L’échange des livres et des réflexions suscitées par la lecture et la musique prêtait un terrain neutre où l’on pouvait tout cacher et tout dire. Louise et Jacques aimaient les mêmes sites et presque les mêmes pages. Les promenades à travers les friches où, sur ses fines pattes, le pluvier à gorgerette noire vous attend, les randonnées en automobile au manoir Mauvide Genest, au fief d’Argentenay et au moulin de la Dauphine, ou à bicyclette sur les chemins herbus des prés, dans la volupté du soleil et du vent qui adoucit l’odeur corrosive des peupliers, les excursions dans le canot de toile rouge vers les anses closes que la marée est seule à connaître et à visiter, les fragrances que l’on étreint comme du lilas après la dernière page d’un beau livre, c’était beaucoup dans l’existence de Louise. Et le jeune homme qui marchait entre Louise et Estelle, Louise l’aimait comme on peut aimer l’ami des jours révolus. Elle aimait en lui le compagnon sorti de l’ombre le soir de la Saint-Jean ; il avait tendu la main, il frayait la voie, écartait les branches basses. On découvrait des pays neufs au bout du chemin.

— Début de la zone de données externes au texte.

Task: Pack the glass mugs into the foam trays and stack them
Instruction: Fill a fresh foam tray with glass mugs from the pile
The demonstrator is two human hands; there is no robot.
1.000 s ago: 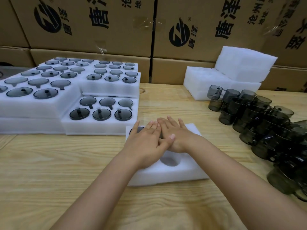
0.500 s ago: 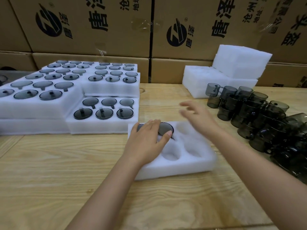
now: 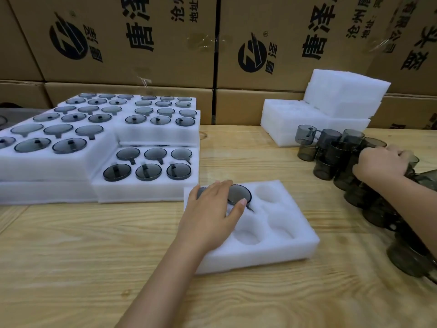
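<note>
A white foam tray (image 3: 283,247) lies on the wooden table in front of me. Its far-left pockets hold two smoky glass mugs (image 3: 239,194), and the other pockets are bare. My left hand (image 3: 212,209) rests flat on these mugs with straight fingers, partly covering them. At the right stands a heap of loose smoky glass mugs (image 3: 331,150). My right hand (image 3: 380,163) lies on top of the heap, its fingers curled over one mug.
Filled foam trays (image 3: 146,185) with mugs are stacked in steps at the left. A pile of unfilled foam trays (image 3: 295,114) sits at the back right. Printed cardboard boxes (image 3: 142,43) wall off the table's far edge.
My right hand left the tray and swung right onto the mug heap. The left hand stayed on the mugs in the tray.
</note>
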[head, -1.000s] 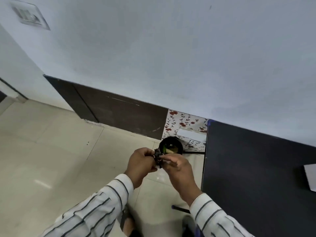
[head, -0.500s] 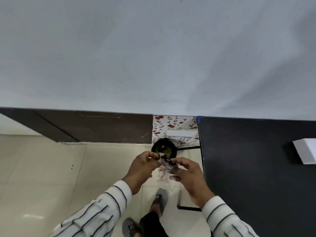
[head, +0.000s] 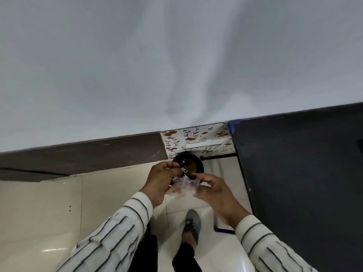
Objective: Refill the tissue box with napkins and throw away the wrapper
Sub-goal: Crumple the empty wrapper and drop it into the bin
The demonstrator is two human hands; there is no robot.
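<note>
Both hands, left hand (head: 161, 179) and right hand (head: 213, 190), pinch the crumpled wrapper (head: 183, 185) just short of the bin (head: 188, 163) beyond; released early, it could flutter onto the floor (head: 49, 203).

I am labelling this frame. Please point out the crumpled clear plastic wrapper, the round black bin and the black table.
crumpled clear plastic wrapper (head: 183, 186), head view, on its bunched middle
round black bin (head: 200, 165), head view, on its right rim
black table (head: 298, 173), head view, on its bare top
</note>
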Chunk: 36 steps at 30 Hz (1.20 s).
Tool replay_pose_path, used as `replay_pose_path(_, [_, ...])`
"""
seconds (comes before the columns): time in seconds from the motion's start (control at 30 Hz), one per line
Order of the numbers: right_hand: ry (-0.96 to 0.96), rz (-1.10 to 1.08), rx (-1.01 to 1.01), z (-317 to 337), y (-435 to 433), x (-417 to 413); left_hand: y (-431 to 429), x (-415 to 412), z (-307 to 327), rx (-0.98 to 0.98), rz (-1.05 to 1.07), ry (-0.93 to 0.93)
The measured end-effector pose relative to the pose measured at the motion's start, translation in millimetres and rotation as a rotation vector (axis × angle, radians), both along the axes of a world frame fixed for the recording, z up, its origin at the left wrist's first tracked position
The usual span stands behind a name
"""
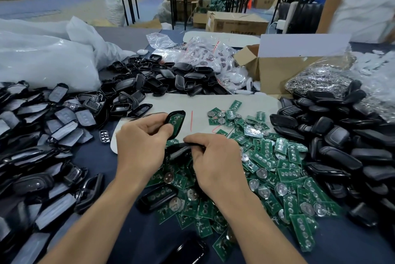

À partir de là les fils s’emmêlaient qui tissaient en elle une manière nouvelle de vivre et de regarder la vie. Elle comprendrait bientôt au bonheur impondérable qui lui dérobait son âme en rafale, comme les coups de vent sur la pointe de l’île, à la violence du sang qui lui affluait alors d’une seule foulée au cœur et au visage, à la ténacité d’une présence, au regard prolongé de sa sœur, qu’elle n’était plus comme autrefois maîtresse de sa destinée.

Il faut les attentions de Monique et le retour des fins de semaine pour rappeler à Jacques que Lucien Voilard est toujours de la partie.